In 2003 she became CEO of the San Diego–Imperial Counties chapter of the American Red Cross. She was recruited to that position by chapter chairman Jerry Sanders to restore the unit's reputation and credibility. The chapter had come under heavy criticism because of controversy over the use of funds donated for the relief of victims of a 2001 wildfire. She instituted changes in accountability and transparency which earned praise when the region was again struck by fire in 2003.

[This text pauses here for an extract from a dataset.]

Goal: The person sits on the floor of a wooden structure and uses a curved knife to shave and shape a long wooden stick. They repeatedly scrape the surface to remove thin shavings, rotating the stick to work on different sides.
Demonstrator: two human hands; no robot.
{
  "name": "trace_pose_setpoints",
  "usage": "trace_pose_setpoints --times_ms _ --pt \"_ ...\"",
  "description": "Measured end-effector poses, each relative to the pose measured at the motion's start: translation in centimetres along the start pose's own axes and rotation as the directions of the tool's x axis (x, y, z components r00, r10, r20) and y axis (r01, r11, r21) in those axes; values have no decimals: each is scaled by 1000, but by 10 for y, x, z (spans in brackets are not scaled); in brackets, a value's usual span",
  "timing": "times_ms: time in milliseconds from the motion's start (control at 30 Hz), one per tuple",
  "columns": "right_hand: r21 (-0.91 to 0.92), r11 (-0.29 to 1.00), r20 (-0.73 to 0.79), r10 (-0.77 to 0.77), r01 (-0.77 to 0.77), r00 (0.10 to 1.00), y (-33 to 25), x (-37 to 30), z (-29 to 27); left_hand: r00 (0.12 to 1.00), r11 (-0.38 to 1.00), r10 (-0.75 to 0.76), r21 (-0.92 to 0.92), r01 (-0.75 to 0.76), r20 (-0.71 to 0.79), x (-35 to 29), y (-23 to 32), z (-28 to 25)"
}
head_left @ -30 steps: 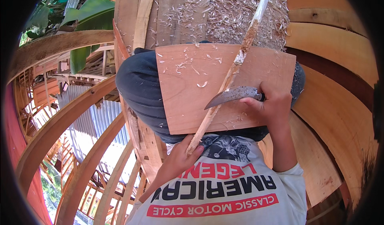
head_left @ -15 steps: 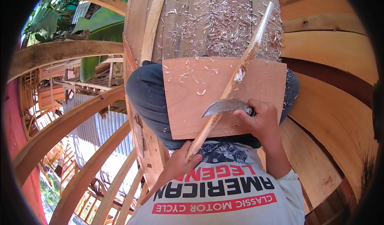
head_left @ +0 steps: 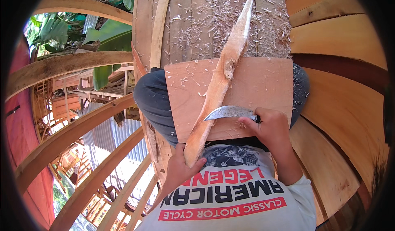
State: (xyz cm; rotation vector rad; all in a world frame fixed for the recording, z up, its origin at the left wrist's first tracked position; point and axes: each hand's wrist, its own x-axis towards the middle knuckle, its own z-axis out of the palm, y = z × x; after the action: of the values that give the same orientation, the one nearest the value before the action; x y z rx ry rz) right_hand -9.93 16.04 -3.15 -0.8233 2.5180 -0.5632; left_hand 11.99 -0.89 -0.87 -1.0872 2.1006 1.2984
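Observation:
A long, rough piece of wood (head_left: 217,85) with a knot partway along slants across a flat board (head_left: 259,87) on my lap. Its pale, narrowing far end reaches beyond the board. My left hand (head_left: 183,164) is closed round the near end, close to my shirt. In my right hand (head_left: 268,123) is a knife (head_left: 230,112) with a curved blade and a dark handle, mostly covered by my fingers. The blade lies across the wood, its tip pointing left, a little beyond my left hand.
Pale shavings (head_left: 197,33) litter the plank floor (head_left: 179,25) ahead, where a loose wooden strip (head_left: 159,27) lies at the left. Curved timber ribs (head_left: 74,148) stand open on my left. On my right rises a wall of curved planks (head_left: 337,103).
The wood has been turned about its length, so a broader face and the knot now show. Its far end has swung left. The knife has shifted slightly left and down.

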Motion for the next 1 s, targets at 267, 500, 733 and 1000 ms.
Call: trace_pose_setpoints --times_ms 267,500,733,1000 --pt "-19 1000 23 8 -7 1000 -9 4 4 997 999 27 21 -29 70 7 2 -1" --pt "-226 971 -159 44 -80 986 15 34 -7 985 993 -60 106 43 161 11 -1 1" --pt "-185 981 -157 33 -62 987 19 29 -13 989 997 68 -53 -61 135 15 -16 5" --pt "-72 995 -44 -76 73 996 -7 18 9 985 999 -19 31 14 172 17 -5 2"
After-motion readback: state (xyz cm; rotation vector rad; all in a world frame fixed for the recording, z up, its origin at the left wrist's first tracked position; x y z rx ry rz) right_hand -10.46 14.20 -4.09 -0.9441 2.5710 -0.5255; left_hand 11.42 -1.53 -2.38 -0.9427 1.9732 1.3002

In 2005 Sanders ran for mayor of San Diego in a special election, promising that if elected he would appoint Froman as his second-in-command. When he took office in January 2006 he appointed her as the first-ever Chief Operating Officer of the city, with functions similar to a city manager. She resigned in June 2007 and took a position as senior vice president for the energy group of General Atomics.

She has had a longtime interest in homeless issues and particularly in Monarch School, a public K-12 school for students who are at risk or actually impacted by homelessness. She served on the school project's board of directors since 2004 and served as interim vice president of the public-private partnership. In July 2011 she took over as CEO of the nonprofit organization. In January 2012 she became chairman of the organization's board of directors.

Since 2010 she has been the CEO and chair of REBOOT, a program to help military veterans transition to civilian life. She has several times served as the honorary chair of San Diego Fleet Week.

==Personal life==
She is married to Linden Blue, co-owner of General Atomics.